Bob Fosse, the director of the classic 1972 movie version, got to push against society’s limits and Broadway’s and Hollywood’s prohibitions. He pushed hard against what was pushing him, which caused friction; in the heat of that came art. Directors and writers now have nothing to push against because there are no rules or cultural prohibitions, so there’s no friction, everything is left cold, and the art turns in on itself and becomes merely weird.

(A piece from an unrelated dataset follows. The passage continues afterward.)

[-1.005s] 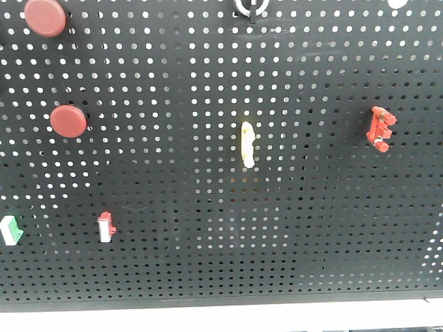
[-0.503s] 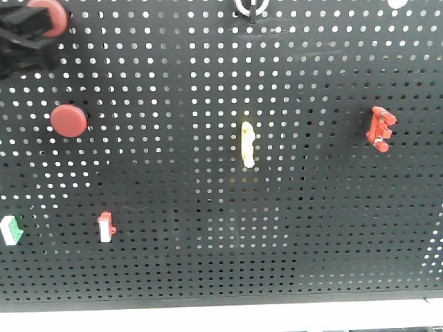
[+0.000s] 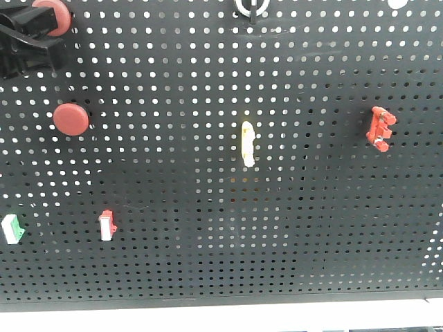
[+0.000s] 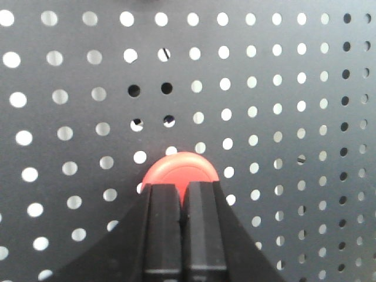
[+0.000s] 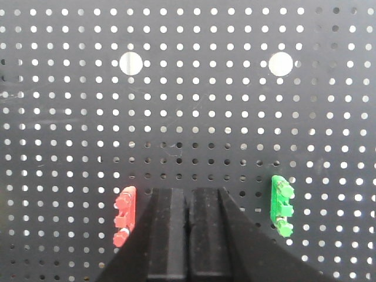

Fosse famously loved women. No one loves women in this show. When we meet Sally Bowles, in the kind of dress a little girl might put on a doll, with heavy leather boots and harsh, garish makeup, the character doesn’t flirt, doesn’t seduce or charm. She barks and screams, angrily.

Really it is harrowing. At one point Mr. Redmayne dances with a toilet plunger, and a loaf of Italian bread is inserted and removed from his anal cavity. I mentioned this to my friend, who asked if I saw the dancer in the corner masturbating with a copy of what appeared to be “Mein Kampf.”

That’s what I call intellectual property!

In previous iterations the Kit Kat Club was a hypocrisy-free zone, a place of no boundaries, until the bad guys came and it wasn’t. I’m sure the director and producers met in the planning stage and used words like “breakthrough” and “a ‘Cabaret’ for today,” and “we don’t hide the coming cruelty.” But they do hide it by making everything, beginning to end, lifeless and grotesque. No innocence is traduced because no innocence exists.

How could a show be so frantic and outlandish and still be so tedious? It’s almost an achievement.

And for all that there is something smug about it, as if they’re looking down from some great, unearned height.

I left thinking, as I often do now on seeing something made ugly: This is what purgatory is going to be like. And then, no, this is what hell is going to be like—the cackling stalker, the pale sociopath, Eddie Redmayne dancing with a plunger.

Why does it all bother me?

Because even though it isn’t new, uglification is rising and spreading as an artistic attitude, and it can’t be good for us. Because it speaks of self-hatred, and a society that hates itself, and hates life, won’t last. Because it gives those who are young nothing to love and feel soft about. Because we need beauty to keep our morale up.

Because life isn’t merde, in spite of what our entertainment geniuses say.